Introduction of the term
おもてなし (omotenashi), the Japanese signifier to indicate ‘Japanese hospitality’, is strictly speaking untranslatable. Every word that tries to convey the signified, the meaning, of Omotenashi in another language, fails in conveying the Japanese specificity of that signifier. If a signifier only takes up meaning in relation to other signifiers, then, it’s obvious that the signifier “omotenashi” only takes up it’s specific meaning in the Japanese language context, while the translation, to convey the meaning of omotenashi, relies on the context of the used language. So even though, by way of a translation, we can get a sense of what omotenashi means in the Japanese context, it’s only by researching the Japanese language and context that a better understanding of the signifier may be realized.
So how is ‘omotenashi’ translated? In the fifth edition of Kenkyūsha’s New Japanese-English Dictionary, the Green Goddess, we find the following: 1) treatment, reception, service, and 2) welcome, entertainment, hospitality. In general we could say that the signifier omotenashi thus implies hospitality; a welcoming, entertaining interaction between two subjects in which one subject gets a treatment, reception, service. The fact that Omotenashi implies an interaction – like the signifier hospitality, is further underlined by the close related signifier Omotenasu, which is translated as “treat; receive”.

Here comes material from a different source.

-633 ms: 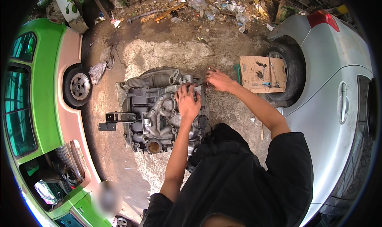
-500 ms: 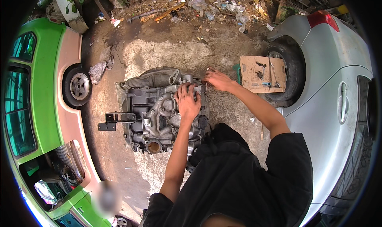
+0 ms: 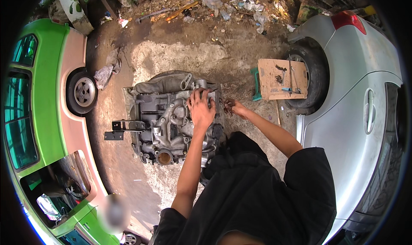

But even though we now know vaguely the context the signifier Omotenashi delineates – an interaction between two subjects, one as host and the other as guest, we’re still unable to grasp how omotenashi is in specific contexts (shop, restaurant, … etc ) takes concrete form. We hope to reveal more about Omotenashi in the future.
Articles:
A response to Philip Brasor’s distorted commentary on ‘Omotenashi’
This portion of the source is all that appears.